What is needed is an exact transcription of the listing, with the images removed.
# # # # #
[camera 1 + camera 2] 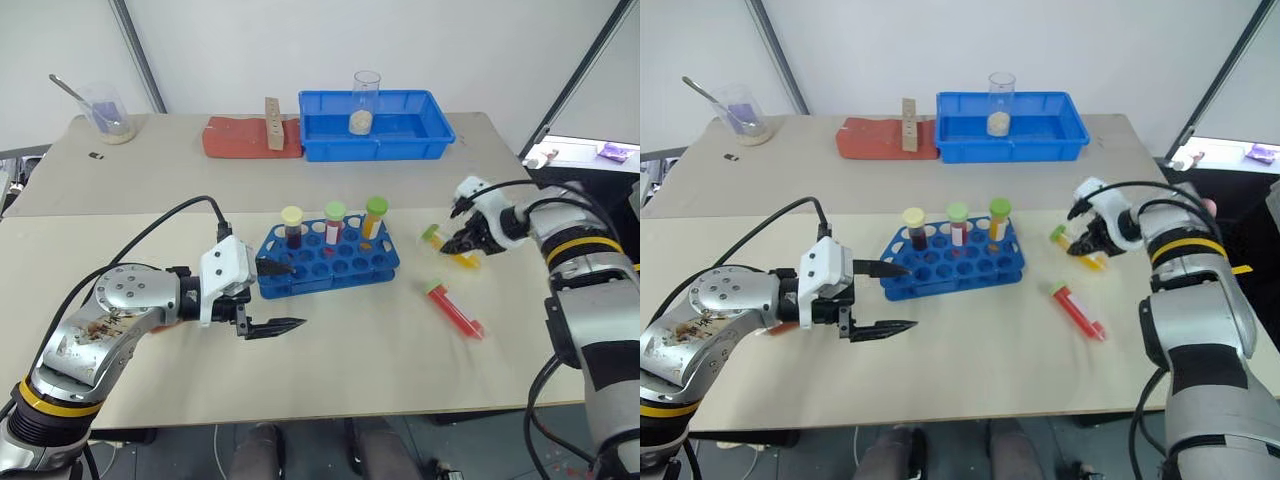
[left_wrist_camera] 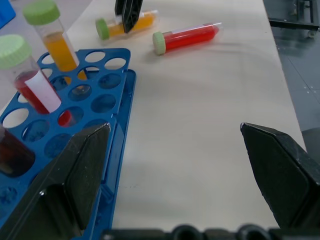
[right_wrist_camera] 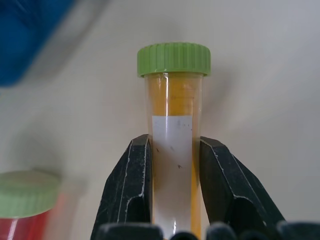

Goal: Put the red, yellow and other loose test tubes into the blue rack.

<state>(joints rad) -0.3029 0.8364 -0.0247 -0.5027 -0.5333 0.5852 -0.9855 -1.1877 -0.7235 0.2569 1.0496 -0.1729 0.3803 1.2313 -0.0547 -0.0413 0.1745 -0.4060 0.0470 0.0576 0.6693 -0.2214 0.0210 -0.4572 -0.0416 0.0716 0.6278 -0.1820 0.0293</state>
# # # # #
* Response to this exercise
[camera 1 + camera 2] 
[left_wrist_camera] 
[right_wrist_camera] 

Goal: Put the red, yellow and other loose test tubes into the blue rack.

<state>(joints rad) -0.3029 0.8364 -0.0247 -0.5027 -0.5333 0.5852 -0.9855 -1.1877 -0.7235 0.2569 1.0496 -0.1729 0.3803 1.2313 -0.0547 -0.0413 0.1745 -0.4060 0.0470 0.0576 0.6693 -0.2214 0.0210 -0.4572 -0.0416 0.0716 0.6278 -0.1820 0.0293</state>

The exercise has been answered completely.